EnglishHace algunos días, en Colombia, apareció una noticia sobre cómo los jóvenes provenientes de familias con ingresos altos y que quieren ser jugadores de fútbol, son intimidados por sus compañeros de menores ingresos. Aunque este hecho pueda parecer anecdótico, en realidad es reflejo de la visión negativa que se ha extendido sobre la creación de riqueza y, en particular, sobre quien la posee.
Esta visión no solo genera acciones directas en contra de “los ricos”, sino que se basa en una construcción sobre lo que ellos son. Socialmente se comparten concepciones binarias sobre la noción de riqueza que se engloban en que “los ricos” son malos, mientras que “los pobres” son buenos.
Pero esta no solo se acepta a nivel popular, sino que también se apoya en lo que se podría denominar la racionalización de la envidia. El ejemplo más reciente de este fenómeno es el famoso libro de Thomas Piketty, El Capital en el Siglo XXI (2013).
En este, el economista francés dedica más de 600 páginas, con un sólido sustento empírico, a expresar una sola idea: Hay que penalizar a los que tienen riqueza.
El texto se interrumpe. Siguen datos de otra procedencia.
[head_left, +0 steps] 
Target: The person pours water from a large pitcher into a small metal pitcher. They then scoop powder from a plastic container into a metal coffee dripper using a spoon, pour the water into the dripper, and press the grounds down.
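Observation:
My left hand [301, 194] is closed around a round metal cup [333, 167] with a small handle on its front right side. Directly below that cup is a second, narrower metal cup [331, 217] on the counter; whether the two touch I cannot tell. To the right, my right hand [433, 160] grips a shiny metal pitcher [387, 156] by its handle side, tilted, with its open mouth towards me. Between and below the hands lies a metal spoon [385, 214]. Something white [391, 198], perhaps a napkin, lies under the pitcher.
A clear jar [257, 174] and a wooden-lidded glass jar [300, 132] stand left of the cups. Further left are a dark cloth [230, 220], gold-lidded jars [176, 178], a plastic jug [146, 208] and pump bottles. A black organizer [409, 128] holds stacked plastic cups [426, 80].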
La mayoría de críticas al libro se han hecho sobre su concepción de la desigualdad y el impacto de esta en el mundo.
Para Piketty, la desigualdad parece ser algo negativo porque sí. Por un lado, él mismo reconoce que no es un problema económico (como sí lo es la pobreza), ni que tiene efectos indeseables en ese ámbito (a excepción de una extraña y casi desesperada relación que el autor establece entre la desigualdad y la reciente crisis financiera).
Por el otro, el autor afirma durante todo el libro que la desigualdad podría generar un problema social, por el descontento de las mayorías. ¿Quiénes son esas mayorías? No lo menciona, aunque hace dos alusiones al movimiento Occupy Wall Street. ¿Cuál será el resultado de ese descontento? Tampoco lo anticipa concretamente. Por el temor que demuestra el autor (como para dedicarle todo el libro y una investigación tan profunda) permite pensar que él contempla los peores fenómenos, incluso, de guerra o revolución.
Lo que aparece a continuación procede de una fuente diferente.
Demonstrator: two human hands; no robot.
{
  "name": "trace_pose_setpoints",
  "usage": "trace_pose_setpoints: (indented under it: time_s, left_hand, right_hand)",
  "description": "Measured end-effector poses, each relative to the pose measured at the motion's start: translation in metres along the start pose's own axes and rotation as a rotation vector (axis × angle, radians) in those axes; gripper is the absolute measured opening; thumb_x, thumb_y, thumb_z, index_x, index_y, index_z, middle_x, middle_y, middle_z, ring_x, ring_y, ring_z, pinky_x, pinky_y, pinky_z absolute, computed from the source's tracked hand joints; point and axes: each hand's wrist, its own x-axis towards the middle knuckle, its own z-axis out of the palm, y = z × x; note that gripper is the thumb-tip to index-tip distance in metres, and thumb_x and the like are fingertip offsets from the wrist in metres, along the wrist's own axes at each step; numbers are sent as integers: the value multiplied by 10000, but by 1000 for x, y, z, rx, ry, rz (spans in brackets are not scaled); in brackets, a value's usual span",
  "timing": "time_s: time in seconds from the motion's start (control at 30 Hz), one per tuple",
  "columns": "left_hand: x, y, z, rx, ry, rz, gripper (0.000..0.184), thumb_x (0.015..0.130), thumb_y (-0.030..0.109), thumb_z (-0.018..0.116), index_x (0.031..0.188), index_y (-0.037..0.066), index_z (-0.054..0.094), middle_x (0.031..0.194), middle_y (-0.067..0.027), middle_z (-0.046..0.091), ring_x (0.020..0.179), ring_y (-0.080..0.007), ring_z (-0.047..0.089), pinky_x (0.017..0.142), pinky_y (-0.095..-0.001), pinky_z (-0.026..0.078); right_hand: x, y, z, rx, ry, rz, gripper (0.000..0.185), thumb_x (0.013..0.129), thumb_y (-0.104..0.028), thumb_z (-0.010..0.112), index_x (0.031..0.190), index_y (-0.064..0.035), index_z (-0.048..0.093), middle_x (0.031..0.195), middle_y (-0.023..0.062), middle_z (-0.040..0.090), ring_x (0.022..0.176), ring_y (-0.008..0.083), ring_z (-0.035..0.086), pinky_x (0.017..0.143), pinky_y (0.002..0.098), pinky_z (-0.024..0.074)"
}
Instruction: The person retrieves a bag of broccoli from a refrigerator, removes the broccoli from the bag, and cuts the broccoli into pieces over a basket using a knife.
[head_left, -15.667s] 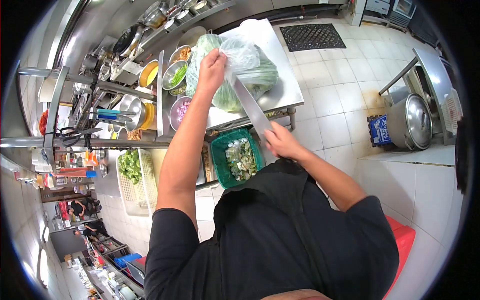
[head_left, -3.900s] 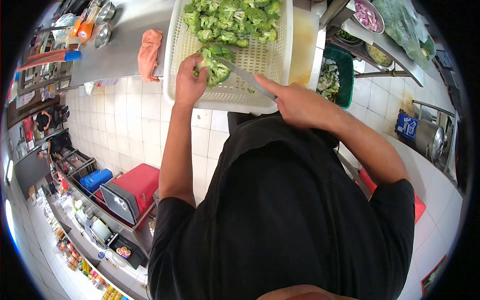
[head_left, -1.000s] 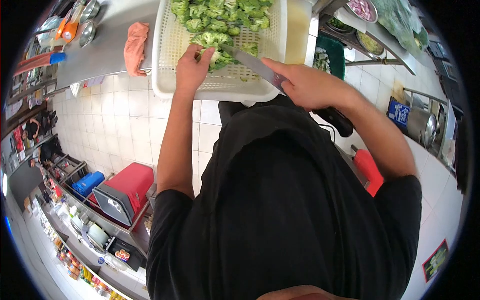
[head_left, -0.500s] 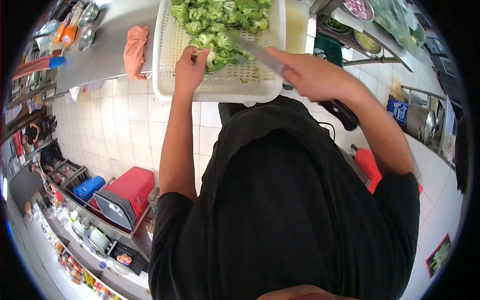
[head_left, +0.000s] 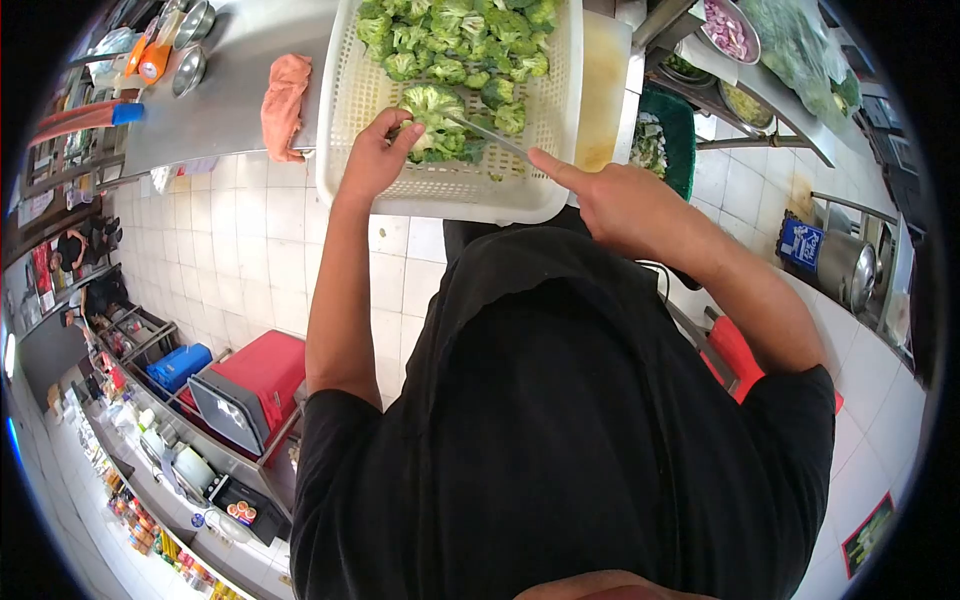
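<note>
My left hand [head_left: 378, 150] grips the left side of a broccoli head [head_left: 434, 101] over the near part of a white perforated basket [head_left: 545, 200]. In my right hand [head_left: 615, 200] is a knife [head_left: 495, 138], its forefinger stretched along the blade. The blade's tip meets the broccoli from the right, and the handle is mostly hidden under my hand and wrist. Many cut broccoli florets [head_left: 470, 38] lie in the far part of the basket, and a few sit just right of the head.
A pink cloth [head_left: 286, 105] lies on the steel counter left of the basket. To the right are a stained cutting board [head_left: 603, 90], a green bin [head_left: 682, 140] of scraps, a bowl of chopped onion [head_left: 728, 32] and bagged greens [head_left: 790, 50]. A person [head_left: 72, 250] is far left.
From half a second ago, the blurred knife has steadied with its tip at the broccoli. Earlier my hands were at a plastic bag of greens; since then florets beside the head have increased.
</note>
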Motion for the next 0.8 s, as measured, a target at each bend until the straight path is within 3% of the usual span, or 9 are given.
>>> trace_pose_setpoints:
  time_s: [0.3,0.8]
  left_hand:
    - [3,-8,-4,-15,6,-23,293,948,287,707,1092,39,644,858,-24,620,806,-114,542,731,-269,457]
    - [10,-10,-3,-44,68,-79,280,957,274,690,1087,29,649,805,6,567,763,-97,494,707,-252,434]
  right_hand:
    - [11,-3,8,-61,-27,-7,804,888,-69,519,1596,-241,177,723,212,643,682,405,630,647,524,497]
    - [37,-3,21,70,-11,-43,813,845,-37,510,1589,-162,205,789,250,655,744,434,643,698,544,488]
Se podría profundizar en este tema. Pero el punto es que, como había señalado antes, este es el ejemplo más concreto —y exagerado— de la racionalización de la envidia. El problema para el autor no es la pobreza sino la existencia de riqueza. Por ello, Piketty, quien cree que con las series estadísticas que ha construido posee todo el conocimiento posible de la ciencia económica, intenta esconder, sin éxito, su molestia por la existencia de personas ricas.
Su argumentación sobre el supuesto crecimiento inexorable de la desigualdad lo explica desde dos dimensiones. Primero, el capital transmitido intergeneracionalmente a través de herencias. Segundo, los salarios de los gerentes.
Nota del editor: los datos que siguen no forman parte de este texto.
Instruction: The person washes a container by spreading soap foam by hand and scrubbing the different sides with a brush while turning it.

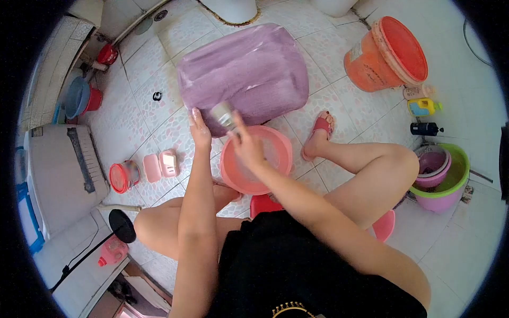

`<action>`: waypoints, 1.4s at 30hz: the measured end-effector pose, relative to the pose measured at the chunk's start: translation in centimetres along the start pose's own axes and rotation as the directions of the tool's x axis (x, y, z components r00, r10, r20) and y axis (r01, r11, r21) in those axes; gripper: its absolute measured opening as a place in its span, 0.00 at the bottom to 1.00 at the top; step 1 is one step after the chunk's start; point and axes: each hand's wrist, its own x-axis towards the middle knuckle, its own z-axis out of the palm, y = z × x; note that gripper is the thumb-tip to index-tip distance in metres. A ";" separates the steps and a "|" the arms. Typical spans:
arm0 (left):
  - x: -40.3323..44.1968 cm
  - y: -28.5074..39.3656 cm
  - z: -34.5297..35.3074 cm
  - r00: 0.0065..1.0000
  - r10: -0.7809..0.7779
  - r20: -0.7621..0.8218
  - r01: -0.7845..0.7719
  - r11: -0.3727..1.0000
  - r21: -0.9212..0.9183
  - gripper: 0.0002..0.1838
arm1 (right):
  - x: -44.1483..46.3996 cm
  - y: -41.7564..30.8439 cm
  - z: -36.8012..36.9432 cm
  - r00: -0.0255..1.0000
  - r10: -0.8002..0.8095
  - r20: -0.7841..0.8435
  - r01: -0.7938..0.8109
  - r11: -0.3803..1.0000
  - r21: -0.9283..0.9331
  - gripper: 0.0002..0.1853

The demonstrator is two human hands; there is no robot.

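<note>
A purple, wet-looking padded block, perhaps a cushion (pixel 241 71), lies on the tiled floor in front of me with pale streaks of suds on it. My left hand (pixel 199 130) rests at its near left corner, fingers stretched out against the edge. In my right hand (pixel 248 144) is a scrubbing brush (pixel 222 115), blurred by motion, over the block's near edge; the fingers are closed round it. Under my right hand stands a pink basin (pixel 256 183), close to the block's near side.
An orange bucket (pixel 366 61) leans at the upper right, with bottles (pixel 422 107) below it. Stacked tubs (pixel 442 196) stand at the right wall. On the left are an open pink soap box (pixel 152 168), a small red bucket (pixel 121 177) and a grey-white appliance (pixel 61 169).
</note>
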 end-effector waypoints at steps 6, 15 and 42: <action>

Piketty racionaliza la envidia al disfrazar su molestia con un intento, fallido, de volver objetivo algo que es subjetivo. Por ello, afirma, por ejemplo, que los salarios de los ejecutivos —para él exagerados— son injustificados porque él dice que su productividad marginal no se puede medir.
Poco importa que ese tema lo haya abordado hace mucho tiempo, Ludwig von Mises en su obra Acción Humana. De igual forma, considera que las herencias son injustificadas porque supuestamente los herederos no trabajan y porque, según el autor, todas las fortunas tienen un componente de robo (algo que nunca demuestra).
¿El resultado de la racionalización? La recomendación de que los capitales heredados tributen para incrementar el recaudo con fines de redistribución, de mantenimiento del Estado de bienestar y para pagar la deuda pública. Esto último porque para T. Piketty eso de los derechos de propiedad, además de una molestia, es un obstáculo menor: Si los estados están endeudados, pero existe una acumulación mayor de capitales privados, estos deben ser utilizados para pagar esas deudas. Es decir, los ricos del mundo deben responder por la irresponsabilidad de los funcionarios.
En cuanto a los altos salarios, la “solución” de Piketty es, literalmente, una solución final: Estos deben extinguirse con impuestos, no para incrementar el recaudo, sino para penalizar su existencia, que el autor en su insuperable conocimiento por las estadísticas que maneja considera injustificables.
Con esto, no sorprende que existan casos como el de la noticia inicial. En la sociedad actual, con la excusa de una porosa concepción de “justicia social”, se ha convertido en obligatoria una moral de autosacrificio que escandalizaría a Ayn Rand. No solo ayudar se convirtió en obligación y dejó de ser una decisión. También, esa moral se basa en sentimientos antisociales como la envidia, ahora racionalizados.
Odiar a los ricos es lo políticamente correcto. No obstante, también es un error. Thomas Piketty, en su afán por racionalizar un sentimiento tan banal como su propia envidia, olvida en su extensa argumentación que también existe otra revolución posible: la de Atlas. Esa sí es la que habría que evitar, pero todo apunta a que es la que se está buscando.